Brief: All records below are to be set down precisely as written, excluding pictures.

Stored items
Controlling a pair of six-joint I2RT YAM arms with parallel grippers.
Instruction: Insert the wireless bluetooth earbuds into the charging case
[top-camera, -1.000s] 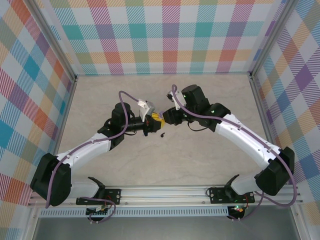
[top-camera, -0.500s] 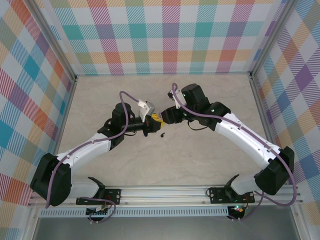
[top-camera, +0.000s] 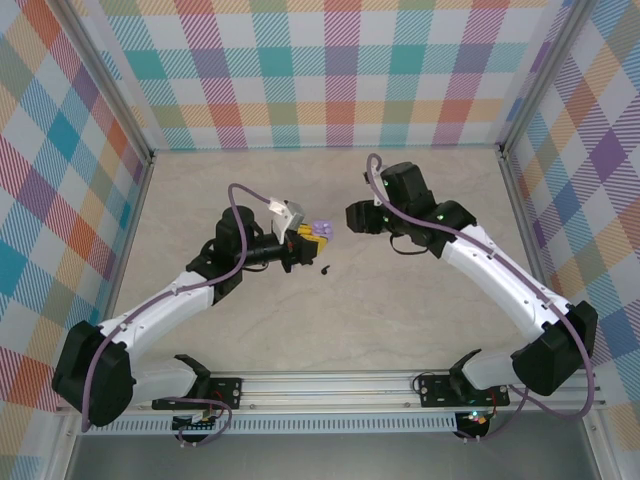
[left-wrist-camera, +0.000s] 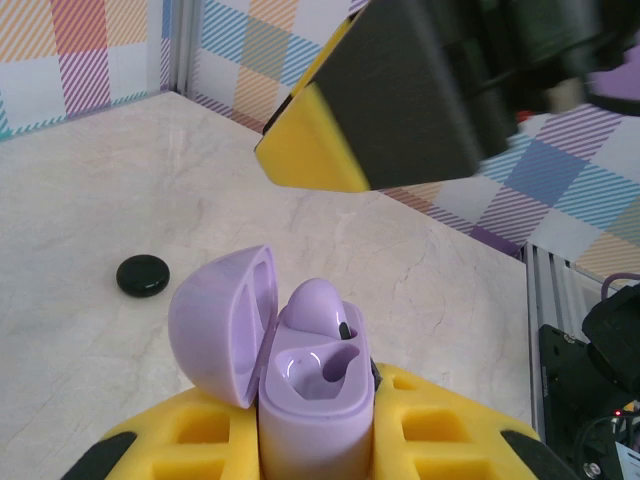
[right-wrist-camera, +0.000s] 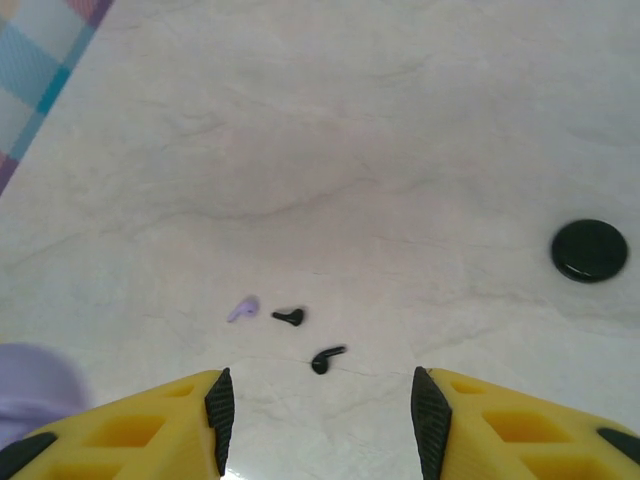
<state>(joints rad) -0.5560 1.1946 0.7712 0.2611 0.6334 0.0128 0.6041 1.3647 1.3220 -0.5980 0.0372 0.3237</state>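
Left tool (top-camera: 303, 239) clamps the open lavender charging case (left-wrist-camera: 300, 405), one earbud (left-wrist-camera: 318, 300) seated. Right tool (right-wrist-camera: 320, 420), apart and empty, overlooks three loose earbuds (right-wrist-camera: 289, 317) at lower centre; tiny, they may skid when pinched.

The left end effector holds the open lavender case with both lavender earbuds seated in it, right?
Only one. The left end effector holds the open lavender case with one lavender earbud seated; the left wrist view shows the second slot empty.
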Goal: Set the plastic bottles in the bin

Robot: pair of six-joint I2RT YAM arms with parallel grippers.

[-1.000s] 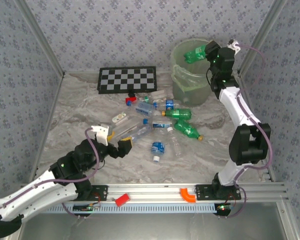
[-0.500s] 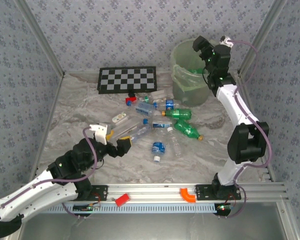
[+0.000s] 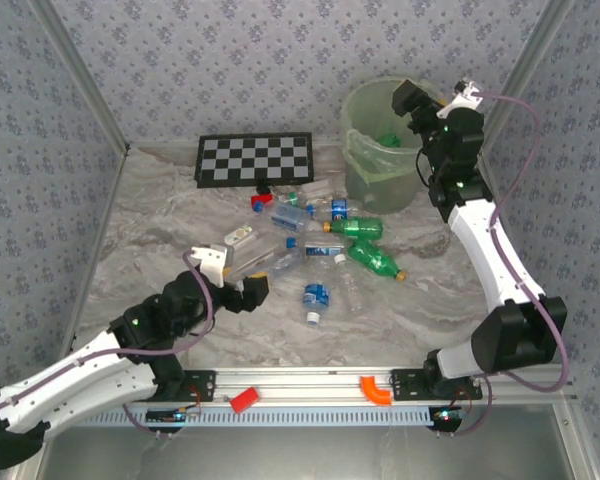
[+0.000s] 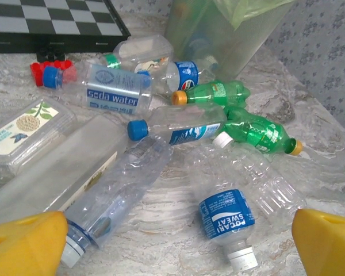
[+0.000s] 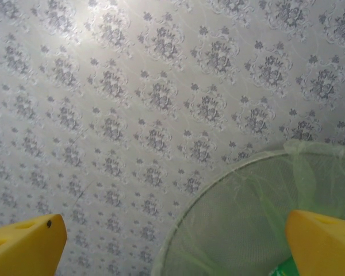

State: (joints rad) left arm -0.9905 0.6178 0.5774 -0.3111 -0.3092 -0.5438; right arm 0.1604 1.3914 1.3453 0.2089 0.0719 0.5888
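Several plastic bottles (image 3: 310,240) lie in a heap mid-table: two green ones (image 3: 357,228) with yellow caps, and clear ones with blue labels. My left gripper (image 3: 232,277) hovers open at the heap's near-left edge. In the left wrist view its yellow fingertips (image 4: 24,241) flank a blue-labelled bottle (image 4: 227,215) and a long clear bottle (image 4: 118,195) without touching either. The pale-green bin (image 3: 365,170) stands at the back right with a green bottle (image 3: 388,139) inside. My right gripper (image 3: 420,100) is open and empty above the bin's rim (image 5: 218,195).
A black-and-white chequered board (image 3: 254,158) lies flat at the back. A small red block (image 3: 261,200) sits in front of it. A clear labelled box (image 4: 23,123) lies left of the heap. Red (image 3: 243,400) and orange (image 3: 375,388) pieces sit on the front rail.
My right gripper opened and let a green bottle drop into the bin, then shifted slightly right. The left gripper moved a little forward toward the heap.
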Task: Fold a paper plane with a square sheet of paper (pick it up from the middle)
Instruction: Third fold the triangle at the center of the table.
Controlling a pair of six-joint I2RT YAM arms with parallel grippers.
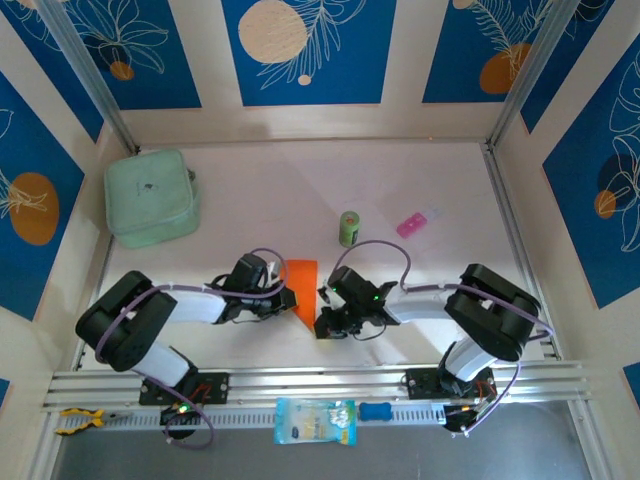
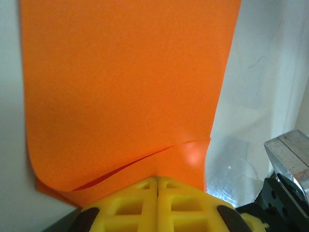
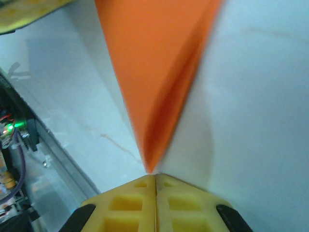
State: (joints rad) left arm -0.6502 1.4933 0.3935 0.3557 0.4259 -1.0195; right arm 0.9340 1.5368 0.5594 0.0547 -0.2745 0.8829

Written reply:
Controlling a pair of six-joint I2RT YAM arms with parallel grippers.
Instruction: Insert the wireless bluetooth earbuds into the charging case
[top-camera, -1.000s] 
[top-camera, -0.500s] 
[top-camera, +0.000s] 
[left-wrist-camera, +0.000s] 
[right-wrist-camera, +0.000s] 
<state>(joints rad) -0.5560 1.1946 0.7712 0.2611 0.6334 0.0128 0.6041 1.3647 1.3220 -0.5980 0.0372 0.3237</state>
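Left tool (top-camera: 303, 239) clamps the open lavender charging case (left-wrist-camera: 300, 405), one earbud (left-wrist-camera: 318, 300) seated. Right tool (right-wrist-camera: 320, 420), apart and empty, overlooks three loose earbuds (right-wrist-camera: 289, 317) at lower centre; tiny, they may skid when pinched.

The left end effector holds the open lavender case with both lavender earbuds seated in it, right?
Only one. The left end effector holds the open lavender case with one lavender earbud seated; the left wrist view shows the second slot empty.
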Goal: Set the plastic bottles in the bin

Robot: pair of six-joint I2RT YAM arms with parallel grippers.

[-1.000s] 
[-0.500s] 
[+0.000s] 
[+0.000s] 
[+0.000s] 

State: (joints rad) left arm -0.9905 0.6178 0.5774 -0.3111 -0.3092 -0.5438; right arm 0.1604 1.3914 1.3453 0.2089 0.0719 0.5888
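Several plastic bottles (image 3: 310,240) lie in a heap mid-table: two green ones (image 3: 357,228) with yellow caps, and clear ones with blue labels. My left gripper (image 3: 232,277) hovers open at the heap's near-left edge. In the left wrist view its yellow fingertips (image 4: 24,241) flank a blue-labelled bottle (image 4: 227,215) and a long clear bottle (image 4: 118,195) without touching either. The pale-green bin (image 3: 365,170) stands at the back right with a green bottle (image 3: 388,139) inside. My right gripper (image 3: 420,100) is open and empty above the bin's rim (image 5: 218,195).
A black-and-white chequered board (image 3: 254,158) lies flat at the back. A small red block (image 3: 261,200) sits in front of it. A clear labelled box (image 4: 23,123) lies left of the heap. Red (image 3: 243,400) and orange (image 3: 375,388) pieces sit on the front rail.
My right gripper opened and let a green bottle drop into the bin, then shifted slightly right. The left gripper moved a little forward toward the heap.
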Task: Fold a paper plane with a square sheet of paper (pick it up from the middle)
Instruction: Third fold the triangle at the center of the table.
Controlling a pair of six-joint I2RT YAM arms with parallel grippers.
State: (joints rad) left arm -0.6502 1.4933 0.3935 0.3557 0.4259 -1.0195; right arm 0.9340 1.5368 0.5594 0.0547 -0.2745 0.8829

The work on this exercise is now complete.